◆ **THE TASK**
When copying the data below, keep only the lines from the one with "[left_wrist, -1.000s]" through the one with "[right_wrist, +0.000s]", word for word, and skip the pictures.

◆ **DATA BLOCK**
********************

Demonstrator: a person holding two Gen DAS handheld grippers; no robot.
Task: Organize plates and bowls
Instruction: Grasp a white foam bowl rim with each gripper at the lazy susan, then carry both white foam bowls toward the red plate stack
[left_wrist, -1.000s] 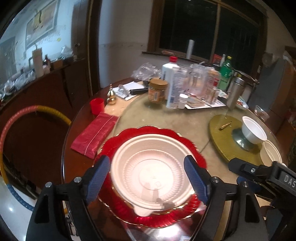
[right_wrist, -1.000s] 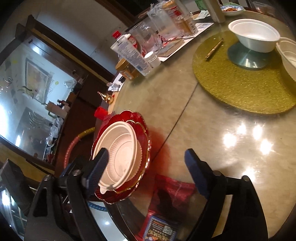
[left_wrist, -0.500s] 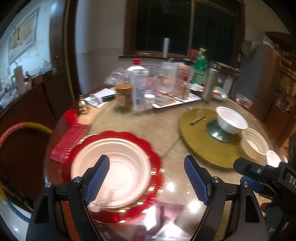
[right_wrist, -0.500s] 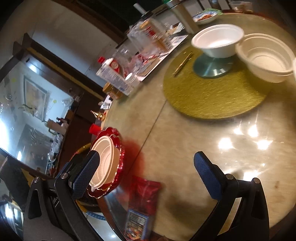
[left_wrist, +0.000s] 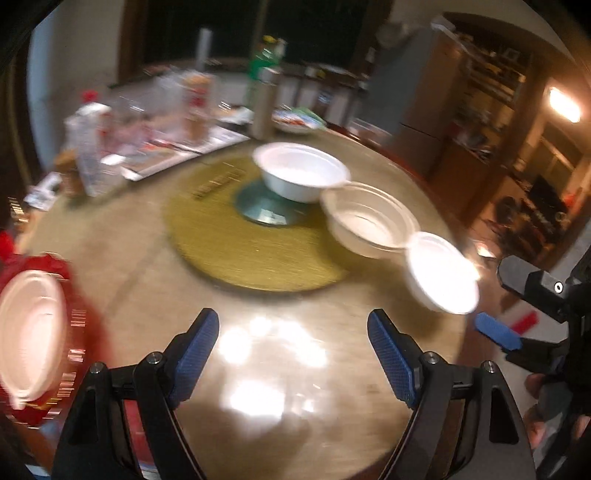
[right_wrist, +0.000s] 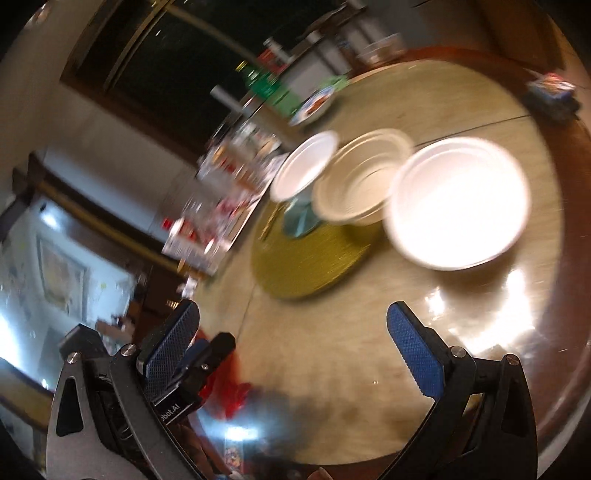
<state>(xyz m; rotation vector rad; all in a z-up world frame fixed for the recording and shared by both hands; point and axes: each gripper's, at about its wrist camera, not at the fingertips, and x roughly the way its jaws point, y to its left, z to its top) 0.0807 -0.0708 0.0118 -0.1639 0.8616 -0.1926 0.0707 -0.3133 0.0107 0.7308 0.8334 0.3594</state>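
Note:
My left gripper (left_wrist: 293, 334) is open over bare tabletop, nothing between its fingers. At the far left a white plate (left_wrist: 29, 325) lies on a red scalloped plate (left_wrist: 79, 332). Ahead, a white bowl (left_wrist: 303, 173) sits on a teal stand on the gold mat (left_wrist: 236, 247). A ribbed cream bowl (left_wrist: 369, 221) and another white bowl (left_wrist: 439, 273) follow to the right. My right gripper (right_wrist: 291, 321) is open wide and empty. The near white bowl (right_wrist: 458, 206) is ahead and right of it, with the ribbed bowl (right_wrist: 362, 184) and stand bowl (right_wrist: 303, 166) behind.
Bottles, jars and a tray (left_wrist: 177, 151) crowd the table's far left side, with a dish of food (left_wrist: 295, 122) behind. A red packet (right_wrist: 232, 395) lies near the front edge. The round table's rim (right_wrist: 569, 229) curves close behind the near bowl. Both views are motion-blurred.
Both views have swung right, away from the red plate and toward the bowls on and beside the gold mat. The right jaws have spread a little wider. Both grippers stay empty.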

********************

◆ **TASK OUTPUT**
[left_wrist, -1.000s] 
[right_wrist, -1.000s] 
[left_wrist, -0.500s] 
[right_wrist, -0.500s] 
[left_wrist, +0.000s] 
[right_wrist, +0.000s] 

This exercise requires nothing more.